§ **TASK ITEM**: Look over the entries that follow. Report how many lines contain "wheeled", with nothing else.

§ **RECORDS SUPPLIED**:
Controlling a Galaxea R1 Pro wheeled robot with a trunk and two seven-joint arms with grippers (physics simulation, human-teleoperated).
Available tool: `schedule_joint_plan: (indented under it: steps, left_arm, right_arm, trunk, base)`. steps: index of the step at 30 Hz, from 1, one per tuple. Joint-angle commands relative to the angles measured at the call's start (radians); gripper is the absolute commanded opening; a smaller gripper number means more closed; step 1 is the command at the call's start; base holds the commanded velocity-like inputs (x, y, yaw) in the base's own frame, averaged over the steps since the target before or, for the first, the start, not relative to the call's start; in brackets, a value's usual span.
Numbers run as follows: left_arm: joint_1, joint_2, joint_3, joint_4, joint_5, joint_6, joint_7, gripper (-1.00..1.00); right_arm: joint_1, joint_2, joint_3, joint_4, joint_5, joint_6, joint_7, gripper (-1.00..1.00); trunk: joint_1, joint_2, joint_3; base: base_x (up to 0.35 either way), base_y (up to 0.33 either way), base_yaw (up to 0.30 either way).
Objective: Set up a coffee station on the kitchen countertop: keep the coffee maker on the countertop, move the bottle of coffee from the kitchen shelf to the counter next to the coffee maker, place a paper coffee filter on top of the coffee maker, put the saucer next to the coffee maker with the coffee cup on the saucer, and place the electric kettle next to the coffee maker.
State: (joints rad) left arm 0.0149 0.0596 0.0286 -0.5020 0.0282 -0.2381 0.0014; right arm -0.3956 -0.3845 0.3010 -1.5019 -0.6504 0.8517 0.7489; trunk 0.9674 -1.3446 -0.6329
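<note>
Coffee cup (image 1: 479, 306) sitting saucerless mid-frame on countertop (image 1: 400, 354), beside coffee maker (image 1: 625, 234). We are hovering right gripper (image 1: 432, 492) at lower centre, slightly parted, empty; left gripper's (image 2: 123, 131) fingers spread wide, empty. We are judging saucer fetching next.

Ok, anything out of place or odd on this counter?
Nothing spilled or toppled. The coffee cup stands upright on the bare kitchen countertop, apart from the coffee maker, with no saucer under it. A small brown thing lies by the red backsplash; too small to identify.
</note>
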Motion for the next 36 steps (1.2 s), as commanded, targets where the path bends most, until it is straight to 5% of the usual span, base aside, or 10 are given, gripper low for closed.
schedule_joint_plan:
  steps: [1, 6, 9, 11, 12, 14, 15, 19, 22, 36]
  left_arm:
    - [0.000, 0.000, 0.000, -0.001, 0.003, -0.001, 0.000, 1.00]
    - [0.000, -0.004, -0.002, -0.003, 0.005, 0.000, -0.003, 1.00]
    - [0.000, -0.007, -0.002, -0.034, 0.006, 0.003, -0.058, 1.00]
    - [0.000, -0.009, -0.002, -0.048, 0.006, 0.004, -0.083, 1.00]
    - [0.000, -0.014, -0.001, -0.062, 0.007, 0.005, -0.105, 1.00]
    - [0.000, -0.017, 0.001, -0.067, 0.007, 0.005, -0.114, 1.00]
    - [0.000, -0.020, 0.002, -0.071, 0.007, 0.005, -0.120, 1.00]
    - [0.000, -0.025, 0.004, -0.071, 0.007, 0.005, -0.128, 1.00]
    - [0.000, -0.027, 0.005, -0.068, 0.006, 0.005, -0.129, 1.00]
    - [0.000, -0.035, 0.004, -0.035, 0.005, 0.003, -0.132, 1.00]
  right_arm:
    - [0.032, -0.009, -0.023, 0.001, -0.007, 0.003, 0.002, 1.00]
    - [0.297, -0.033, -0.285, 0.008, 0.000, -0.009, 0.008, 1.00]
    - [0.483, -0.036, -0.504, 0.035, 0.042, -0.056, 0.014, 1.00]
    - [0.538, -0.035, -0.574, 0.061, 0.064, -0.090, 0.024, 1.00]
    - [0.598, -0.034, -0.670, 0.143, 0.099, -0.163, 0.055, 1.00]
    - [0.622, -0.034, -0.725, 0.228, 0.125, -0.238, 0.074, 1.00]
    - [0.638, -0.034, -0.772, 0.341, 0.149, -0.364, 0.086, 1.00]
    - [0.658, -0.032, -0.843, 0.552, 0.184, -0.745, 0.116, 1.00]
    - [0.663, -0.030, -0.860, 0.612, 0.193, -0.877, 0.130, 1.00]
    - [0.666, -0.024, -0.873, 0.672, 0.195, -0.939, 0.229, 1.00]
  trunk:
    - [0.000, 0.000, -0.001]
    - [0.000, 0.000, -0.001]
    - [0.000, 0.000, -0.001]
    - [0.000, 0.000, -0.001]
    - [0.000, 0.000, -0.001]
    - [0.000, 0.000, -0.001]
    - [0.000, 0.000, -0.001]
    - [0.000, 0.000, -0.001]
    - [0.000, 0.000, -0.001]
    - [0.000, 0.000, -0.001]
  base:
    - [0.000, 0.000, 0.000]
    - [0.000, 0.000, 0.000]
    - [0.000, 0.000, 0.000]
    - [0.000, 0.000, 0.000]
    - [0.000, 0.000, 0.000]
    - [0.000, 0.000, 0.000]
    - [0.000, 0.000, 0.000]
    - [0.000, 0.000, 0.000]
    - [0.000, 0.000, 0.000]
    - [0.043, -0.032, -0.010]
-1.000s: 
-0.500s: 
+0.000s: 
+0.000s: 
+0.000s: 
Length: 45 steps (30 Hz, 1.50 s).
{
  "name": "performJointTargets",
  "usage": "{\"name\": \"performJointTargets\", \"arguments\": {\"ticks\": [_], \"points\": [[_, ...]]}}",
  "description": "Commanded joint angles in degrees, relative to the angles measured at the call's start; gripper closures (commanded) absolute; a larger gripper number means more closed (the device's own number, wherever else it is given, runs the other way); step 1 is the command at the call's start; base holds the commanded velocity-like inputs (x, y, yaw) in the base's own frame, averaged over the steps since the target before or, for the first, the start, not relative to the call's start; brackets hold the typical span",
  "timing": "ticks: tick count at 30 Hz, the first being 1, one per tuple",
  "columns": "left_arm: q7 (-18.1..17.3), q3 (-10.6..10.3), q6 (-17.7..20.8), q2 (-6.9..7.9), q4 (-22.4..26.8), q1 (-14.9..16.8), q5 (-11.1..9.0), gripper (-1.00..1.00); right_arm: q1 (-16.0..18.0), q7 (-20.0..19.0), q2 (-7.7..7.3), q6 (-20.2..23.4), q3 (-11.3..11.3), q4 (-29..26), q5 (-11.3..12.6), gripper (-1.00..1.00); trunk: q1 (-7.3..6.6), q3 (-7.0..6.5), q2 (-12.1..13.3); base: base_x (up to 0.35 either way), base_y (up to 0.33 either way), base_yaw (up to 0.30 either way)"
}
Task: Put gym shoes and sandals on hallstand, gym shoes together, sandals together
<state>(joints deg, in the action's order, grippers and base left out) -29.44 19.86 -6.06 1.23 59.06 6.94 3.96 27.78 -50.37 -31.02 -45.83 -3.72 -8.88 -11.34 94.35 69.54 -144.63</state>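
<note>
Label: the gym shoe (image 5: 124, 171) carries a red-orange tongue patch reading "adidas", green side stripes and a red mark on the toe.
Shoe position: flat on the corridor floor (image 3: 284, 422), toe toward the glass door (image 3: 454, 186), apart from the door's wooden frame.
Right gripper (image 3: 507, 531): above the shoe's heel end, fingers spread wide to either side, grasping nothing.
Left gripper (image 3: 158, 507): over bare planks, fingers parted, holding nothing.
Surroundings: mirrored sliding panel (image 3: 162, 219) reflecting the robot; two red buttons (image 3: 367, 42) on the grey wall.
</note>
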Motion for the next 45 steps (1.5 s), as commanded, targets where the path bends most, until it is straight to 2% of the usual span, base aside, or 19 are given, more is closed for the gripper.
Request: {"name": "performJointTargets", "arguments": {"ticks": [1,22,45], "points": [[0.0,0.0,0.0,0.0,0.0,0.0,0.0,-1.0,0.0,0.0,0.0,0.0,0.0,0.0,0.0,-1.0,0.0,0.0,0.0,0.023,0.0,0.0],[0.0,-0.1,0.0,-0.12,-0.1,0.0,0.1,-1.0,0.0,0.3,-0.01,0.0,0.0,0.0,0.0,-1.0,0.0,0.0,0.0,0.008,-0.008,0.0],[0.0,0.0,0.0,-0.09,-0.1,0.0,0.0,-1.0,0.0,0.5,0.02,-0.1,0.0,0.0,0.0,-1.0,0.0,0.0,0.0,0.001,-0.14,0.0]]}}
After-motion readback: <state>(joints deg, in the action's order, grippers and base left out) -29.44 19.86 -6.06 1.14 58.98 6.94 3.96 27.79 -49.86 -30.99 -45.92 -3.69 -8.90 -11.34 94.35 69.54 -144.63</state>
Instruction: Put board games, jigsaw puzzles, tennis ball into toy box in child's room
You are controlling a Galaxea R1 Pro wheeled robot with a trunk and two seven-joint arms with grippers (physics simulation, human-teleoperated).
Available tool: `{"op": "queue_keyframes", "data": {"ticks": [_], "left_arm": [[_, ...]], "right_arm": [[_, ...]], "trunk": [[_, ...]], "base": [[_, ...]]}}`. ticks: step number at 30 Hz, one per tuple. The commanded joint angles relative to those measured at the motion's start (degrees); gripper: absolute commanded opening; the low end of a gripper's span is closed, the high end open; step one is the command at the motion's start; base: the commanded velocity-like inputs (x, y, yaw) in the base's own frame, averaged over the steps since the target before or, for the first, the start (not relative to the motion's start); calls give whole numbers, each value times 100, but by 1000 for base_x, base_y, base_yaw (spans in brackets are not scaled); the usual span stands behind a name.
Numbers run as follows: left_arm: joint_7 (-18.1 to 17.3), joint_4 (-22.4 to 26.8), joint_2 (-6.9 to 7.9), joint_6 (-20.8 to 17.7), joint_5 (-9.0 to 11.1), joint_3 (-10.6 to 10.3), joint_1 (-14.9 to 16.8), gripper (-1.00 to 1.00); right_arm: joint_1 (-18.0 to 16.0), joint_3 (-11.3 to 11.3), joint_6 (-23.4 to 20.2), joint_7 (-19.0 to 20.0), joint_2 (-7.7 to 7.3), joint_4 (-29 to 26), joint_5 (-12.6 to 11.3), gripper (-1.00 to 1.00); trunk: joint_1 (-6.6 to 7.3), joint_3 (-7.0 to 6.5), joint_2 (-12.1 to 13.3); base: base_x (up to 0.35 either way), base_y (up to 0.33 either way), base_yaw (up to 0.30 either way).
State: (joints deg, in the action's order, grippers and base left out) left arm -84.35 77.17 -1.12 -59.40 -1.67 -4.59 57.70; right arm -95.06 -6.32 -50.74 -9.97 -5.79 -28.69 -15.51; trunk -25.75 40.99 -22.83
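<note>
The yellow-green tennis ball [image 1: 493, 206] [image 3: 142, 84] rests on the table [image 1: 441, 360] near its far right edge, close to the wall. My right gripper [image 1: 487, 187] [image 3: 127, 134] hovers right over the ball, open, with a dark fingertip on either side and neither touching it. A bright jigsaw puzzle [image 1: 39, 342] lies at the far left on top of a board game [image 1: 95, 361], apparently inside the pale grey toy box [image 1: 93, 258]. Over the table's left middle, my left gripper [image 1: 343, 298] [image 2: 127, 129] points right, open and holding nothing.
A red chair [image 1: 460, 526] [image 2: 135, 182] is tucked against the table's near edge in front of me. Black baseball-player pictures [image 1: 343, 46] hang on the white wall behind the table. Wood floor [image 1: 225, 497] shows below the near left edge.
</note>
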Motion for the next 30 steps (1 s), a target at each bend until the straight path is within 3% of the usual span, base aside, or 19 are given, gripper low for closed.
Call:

§ **RESPONSE FOR THIS EXERCISE**: 2